As I mentioned a while back, the editor who rejected Southern Discomfort suggested I read more urban fantasy. Perhaps she has a point because reading Julie Kenner’s PAX DEMONICA I discovered it shows exactly the kind of pacing problems she said I had (and in discussing them, there will be lots of spoilers. Be warned).
I didn’t expect that when I ordered the book because I love the Demon-Hunting Soccer Mom series. Kate Conner is Buffy with the serial numbers filed off, an orphan trained by the Catholic Church for Forza, the demon-hunting fellowship. By the start of the first book, she’s retired, married with a kid and her adventuring days are long behind her. Then the demons start returning … but after V5, Demon Ex Machina, her published killed the series. Kenner went on to other stuff but realized a few years ago that self-publishing was an option.

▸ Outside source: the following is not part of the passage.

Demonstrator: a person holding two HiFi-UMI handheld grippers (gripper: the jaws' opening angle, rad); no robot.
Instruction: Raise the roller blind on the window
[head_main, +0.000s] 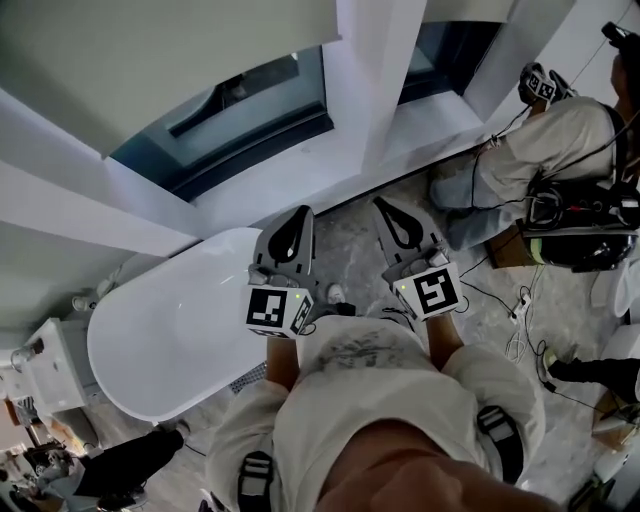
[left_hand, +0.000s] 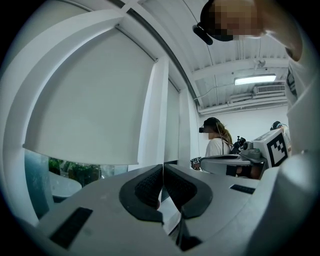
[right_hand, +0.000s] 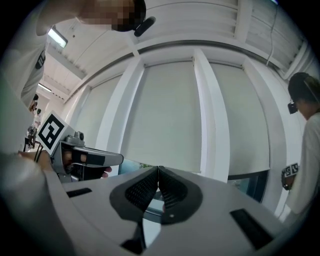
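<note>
The pale roller blind hangs over the upper part of the window, with dark glass bare below its bottom edge. In the left gripper view the blind fills the left side, its hem above greenery outside. Several blind panels between white posts show in the right gripper view. My left gripper and right gripper are held side by side in front of my body, well short of the window. Both are shut on nothing, left and right. No pull cord shows.
A white bathtub lies below the window at my left. A white post divides the panes above a white sill. A person sits on the floor at right among cables. Cluttered gear stands at bottom left.
</note>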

At the end of the previous book, Kate had a number of questions about Forza, such as how Eric, her dead first love and father of her daughter Allie wound up alive and possessed by a demon. They’re off to Forza’s Rome headquarters to get some answers. It’s a tense trip as Stuart, Kate’s husband, briefly walked out on Kate when he got the whole story about her side hustle.
Adding to the tension: demons attacking Kate demanding a McGuffin of some sort. A girl showing up who claims to be Kate’s cousin (Kate’s an orphan with no knowledge of her birth family). Kate discovering she comes from a long lineage of Forza demon slayers. Eric’s warning that she shouldn’t trust anyone in Rome.
It turns out the McGuffin is a key that can bring on the apocalypse, literally bringing hell to Earth. Some of the demons are on humanity’s side in wanting to stop it: they like possessing mortal forms so they’re opposed to their fellows who simply want to destroy the world. Despite their assistance, the destruction demons get the key and open the gate to Hell. Kate and Co. figure out the gate’s location, rush to it, and discover that Allie has inherited some of Eric’s demon side — enough that her human/demon blood can close the gate. The world is saved!
It’s a solid plot, but the execution is imbalanced. Despite the demon attacks, the first three-quarters of the book spend way too much time on personal stuff: Kate rejoicing in being back in Rome, Allie pushing against her parents to go off and explore, sightseeing (a running gag is that they never actually make it to the tourist destinations. It should have been funnier than it was), Kate and Stuart rebuilding their relationship. All of which is typical for this series, but normally the threat level is high enough to balance it out. Not this time.
Instead we get the threat jumping to omega level in the last quarter. Backed up by a lot of exposition to rationalize how the Conners, Kate’s cousin and the McGuffin all showed up in Rome at the same time. It was too much exposition for such a small portion of the book, and Eric’s warning never pays off. Even the Forza priests who put a demon in him were doing so with an eye to his future child sealing the gates.
Which is a minor complaint: the book’s rosy view of the Catholic Church feels like the equivalent of “copaganda.” Not that every story with a Catholic priest has to make him a pedophile (Southern Discomfort has a perfectly decent priest) or that every nun runs one of the Magdalene laundries. It’s nowhere near as bad as Tarn Richardson whitewashing the Inquisition in The Fallen but it still feels like Forza should have had a little bit of a dark side.
I must admit, if Southern Discomfort made the editor feel as disappointed as Pax Demonica made me, I’m not surprised she rejected it.